# New again



## ewarren (Aug 17, 2010)

:mrgreen:Kids are grown and gone, so I decided to start shooting again. I always had revolvers before, but now I want to own/shoot a semiauto. I have narrowed my search down to XDM, CZ 75, Stoeger, and the SW M&P pro all in 9mm. Is there really that big of difference between these. All I have been reading is that it comes down to personal feel/choice.
Reading on this forum has been a big help.


----------



## cougartex (Jan 2, 2010)

The best advice I could give is go fire as many of the guns you are considering as you possibly can. Rent at the range or borrow from friends, if you can. It's difficult, at best, to try to make a decision solely based on reading literature, getting free advice on the 'net or even handling pistols in a store. Being able to actually fire a gun is the best way to determine what feels best and shoots best for you. Everyone has a different opinion about which guns are the best. It will ultimately depend on your intended use of the gun, how it feels in your hand, amount you want to spend, etc.

Stoeger Industries is a subsidiary of Beretta. The Stoeger Cougars are made in Turkey using the same machinery that Beretta used to make the original Cougars. It is every bit the quality of the Beretta. The Stoeger 8000 in 9mm is identical to the Beretta Cougar L Type P (Cougar L slide, lighter barrel and beveled slide, but with a full-length magazine).


----------



## recoilguy (Apr 30, 2009)

Cougar is correct, you get a lot of opinions on these forums. It is best to handle the weapons and shoot them if you can. I am a bug fan of the CZ handguns. I own a few different models and would give you my opinion that the 75B is the gun i would pick everytime if given the list you are using. If I were forced to give up all my weapons and retain only one hand gun, there is no doubt for me it would be a CZ.

Good luck, Have fun deciding and with your new weapon.

RCG


----------



## Kharuger (Jun 19, 2010)

Weight is always a big factor for me. Out of those you mention, the CZ is way the heaviest at 35+ oz... and it has the lowest capacity (15 rd... same as the Stoeger). I'm partial to the M&P (17 rds.)which only weighs @27.5 oz. and is extremely reliable. Some people like heavy guns, partly because they generally lessen felt recoil. I'm just not one of them. But if you're never going to CARRY it, if you're basically looking for a house/car/range gun, then it's not as big of a factor. I'm getting old and find I'm liking them lighter and lighter as I age... Heck, now I'm down to an LCP as my EDC!


----------



## dondavis3 (Aug 2, 2009)

+1 Cougertex

"The best advice I could give is go fire as many of the guns you are considering as you possibly can. Rent at the range or borrow from friends,"
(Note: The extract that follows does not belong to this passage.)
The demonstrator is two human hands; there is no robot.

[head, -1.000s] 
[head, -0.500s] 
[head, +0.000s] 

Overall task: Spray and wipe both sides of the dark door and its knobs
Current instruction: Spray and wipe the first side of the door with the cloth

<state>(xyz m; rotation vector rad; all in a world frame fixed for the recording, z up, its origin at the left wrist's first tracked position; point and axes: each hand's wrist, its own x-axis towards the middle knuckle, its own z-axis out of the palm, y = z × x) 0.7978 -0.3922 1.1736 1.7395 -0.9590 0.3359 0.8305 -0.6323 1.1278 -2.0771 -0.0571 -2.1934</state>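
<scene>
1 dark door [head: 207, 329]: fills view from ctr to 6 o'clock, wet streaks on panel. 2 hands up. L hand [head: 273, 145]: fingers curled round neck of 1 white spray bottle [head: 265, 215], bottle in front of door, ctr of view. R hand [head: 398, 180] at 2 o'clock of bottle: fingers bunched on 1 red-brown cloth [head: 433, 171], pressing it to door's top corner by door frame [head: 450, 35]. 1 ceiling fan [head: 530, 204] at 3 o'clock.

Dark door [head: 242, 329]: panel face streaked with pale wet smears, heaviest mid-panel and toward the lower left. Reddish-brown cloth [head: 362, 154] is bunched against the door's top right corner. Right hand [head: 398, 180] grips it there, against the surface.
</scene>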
Of the guns you mention - I like the Stoeger (Beretta) best.

I own 2 Beretta PX4's - one is a subcompact the other full size.










I feel you should also look at a Sig Sauer Pro 2022










This is a truly great gun.

Academy Sport & Outdoor is selling them w/o night sights for $375 or with night sights for $479.

Great gun. :smt082

Good luck with your search - let us see what you buy.

:smt1099


----------



## Freedom1911 (Oct 22, 2009)

I am not familiar with most of the pistols you listed but I do own a XDM in 9mm the 4.5 barrel. and I can say is is a sweet shooting pistol and would recommend it to any one.
By the same token I would recommend the Glock 17 in a heart beat as well.
I use to be a very anti Glock person. But not any more. Glocks are truthfully some sweet shooting pistols and I regret not giving them a chance sooner than I did.


----------



## ewarren (Aug 17, 2010)

*Made a pruchase*

I handled all of the guns below, shot a SW M&P and a Sig 226. I really liked the CZ but the stock felt to large for my hand. Bought the SW M&P used and love the gun. I also love the Sig, so now I am saving up for it. The input I recieved on this forum really did help thanks.



ewarren said:


> :mrgreen:Kids are grown and gone, so I decided to start shooting again. I always had revolvers before, but now I want to own/shoot a semiauto. I have narrowed my search down to XDM, CZ 75, Stoeger, and the SW M&P pro all in 9mm. Is there really that big of difference between these. All I have been reading is that it comes down to personal feel/choice.
> Reading on this forum has been a big help.


----------



## Kharuger (Jun 19, 2010)

Cool... Thanks for letting us know what you chose... Happy shooting!


----------



## nil (Dec 8, 2010)

H&k
sig sauer


----------